Gerakan makhluk itu melemah. Ia jatuh tersungkur, napasnya memburu… lalu berhenti sepenuhnya.

Zienxi turun perlahan, matanya menatap dingin pada mayat di hadapannya. "Binatang ini cukup tangguh… padahal kekuatannya setara kultivator Meridian Awakening."

Ia menarik napas, lalu melirik mayat itu sekali lagi. "Atau… apakah aku yang masih terlalu lemah? Dan makhluk ini… aku belum pernah melihat jenis seperti ini."

Zienxi menyeka darah di sudut bibirnya, kemudian menghunus pedang untuk memotong sebagian daging dari tubuh makhluk itu.

"Walaupun aku sudah tidak perlu makan… tapi daging ini kelihatannya enak." Bibirnya menyeringai tipis, lalu ia menyimpan potongan itu di dalam kantong penyimpanan.

"Terima kasih… untuk dagingnya," gumam Zienxi sambil menatap sekilas mayat makhluk itu. Ia menghela napas pendek, lalu mengangkat kepalanya, menatap ke arah langit barat tempat para kultivator sebelumnya terbang. "Aku harus menyusul mereka, sebelum jarak terlalu jauh!"

Dengan satu gerakan, ia menginjak pedangnya dan melesat ke udara. Angin berdesir kencang di telinganya, dedaunan di bawah beterbangan karena hempasan aura yang ia keluarkan.
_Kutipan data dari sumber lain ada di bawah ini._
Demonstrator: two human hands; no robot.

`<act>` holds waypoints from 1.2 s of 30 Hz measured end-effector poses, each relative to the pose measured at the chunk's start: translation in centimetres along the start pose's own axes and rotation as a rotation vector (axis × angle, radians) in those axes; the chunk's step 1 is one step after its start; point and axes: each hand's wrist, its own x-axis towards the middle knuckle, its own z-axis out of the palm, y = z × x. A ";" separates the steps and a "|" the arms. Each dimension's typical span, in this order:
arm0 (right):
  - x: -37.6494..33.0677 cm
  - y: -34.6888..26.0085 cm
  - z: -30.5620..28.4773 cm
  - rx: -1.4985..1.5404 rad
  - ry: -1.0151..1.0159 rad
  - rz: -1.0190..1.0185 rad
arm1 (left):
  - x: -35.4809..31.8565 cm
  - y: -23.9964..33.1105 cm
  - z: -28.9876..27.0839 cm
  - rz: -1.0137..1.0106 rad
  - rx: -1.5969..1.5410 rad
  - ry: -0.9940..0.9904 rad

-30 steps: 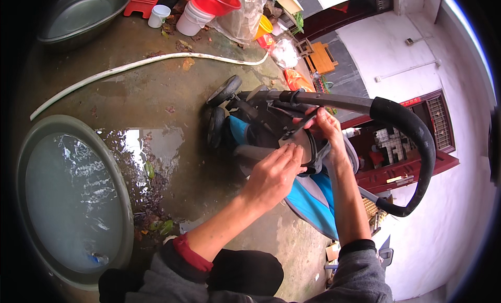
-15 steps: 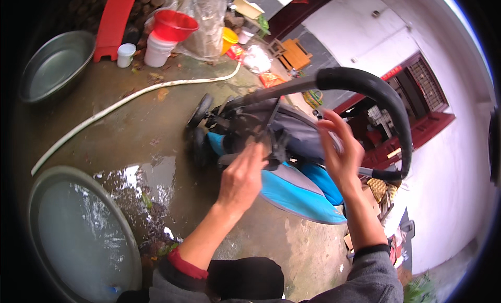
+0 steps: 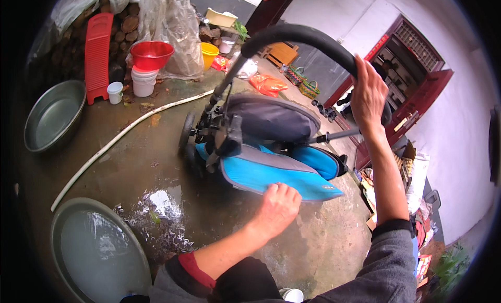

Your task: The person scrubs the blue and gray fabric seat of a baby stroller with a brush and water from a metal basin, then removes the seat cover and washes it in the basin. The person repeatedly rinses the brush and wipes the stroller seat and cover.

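A folding stroller with blue and grey fabric [image 3: 266,170] stands tilted on the wet ground before me. Its black padded handle [image 3: 300,34] arches over the frame. My right hand [image 3: 369,97] is closed on the right part of that handle. In front of the lower edge of the blue fabric is my left hand [image 3: 276,209], its fingers curled in. Whether it pinches anything is hidden. The black wheels [image 3: 187,131] are at the stroller's left end, and a dark grey canopy [image 3: 274,120] is folded above the blue seat part.
At lower left sits a large tub of cloudy water [image 3: 99,251]; a metal basin [image 3: 55,115] lies beyond it. A white hose [image 3: 112,141] crosses the ground. Red basin [image 3: 151,55], buckets [image 3: 144,83] and a red washboard-like slide [image 3: 97,58] stand behind. Clutter lines the right wall.
My right hand has moved up onto the handle. My left hand has left the frame joint and come down right. The stroller appears turned, its handle raised, and the view has shifted.
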 end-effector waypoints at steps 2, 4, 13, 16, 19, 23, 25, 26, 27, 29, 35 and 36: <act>1.7 1.0 1.5 0.013 -0.052 -0.009 | -0.5 -0.4 1.7 0.049 0.052 0.091; 3.5 2.2 3.4 0.031 -0.037 -0.037 | -1.6 -1.1 2.5 0.084 0.084 0.139; 12.0 6.7 8.5 -0.054 -0.015 0.083 | -5.9 -0.4 -3.1 0.141 0.094 0.047; 14.0 7.3 9.1 -0.059 -0.030 0.127 | -6.6 -0.5 -6.7 0.108 0.087 0.007; 15.4 8.2 9.1 -0.062 -0.080 0.164 | -7.4 -1.0 -10.9 0.227 0.129 -0.007; 15.9 9.0 8.0 -0.067 -0.122 0.171 | -8.3 -3.0 -16.3 0.141 0.230 -0.003; 15.7 9.2 7.3 -0.068 -0.153 0.153 | -8.3 -4.6 -18.3 0.238 0.334 -0.100; 15.6 9.2 7.1 -0.075 -0.173 0.142 | -8.4 -5.5 -19.1 0.274 0.351 -0.119; 15.4 9.3 7.0 -0.080 -0.178 0.130 | -8.4 -6.5 -19.6 0.264 0.366 -0.156; 15.0 9.5 6.8 -0.106 -0.197 0.102 | -8.5 -8.7 -20.5 0.238 0.432 -0.208; 10.1 12.0 3.7 -0.380 -0.167 -0.062 | -7.5 -14.9 -21.3 0.186 0.518 -0.243; 8.6 12.5 2.6 -0.451 -0.148 -0.092 | -6.7 -15.4 -21.2 0.178 0.523 -0.200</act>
Pertarungan tadi sudah membuang terlalu banyak waktu, dan setiap detik yang lewat membuat para kultivator itu semakin jauh dari pandangannya.

"Jaraknya pasti sudah sangat jauh," ujarnya sambil menyipitkan mata, mencoba mencari titik-titik hitam di cakrawala yang mungkin adalah rombongan tersebut. Otot-otot tubuhnya menegang, memaksanya melaju secepat mungkin. Udara tipis di ketinggian menampar wajahnya, namun Zienxi tak peduli, perasaan dikejar waktu membuatnya semakin memacu kecepatan.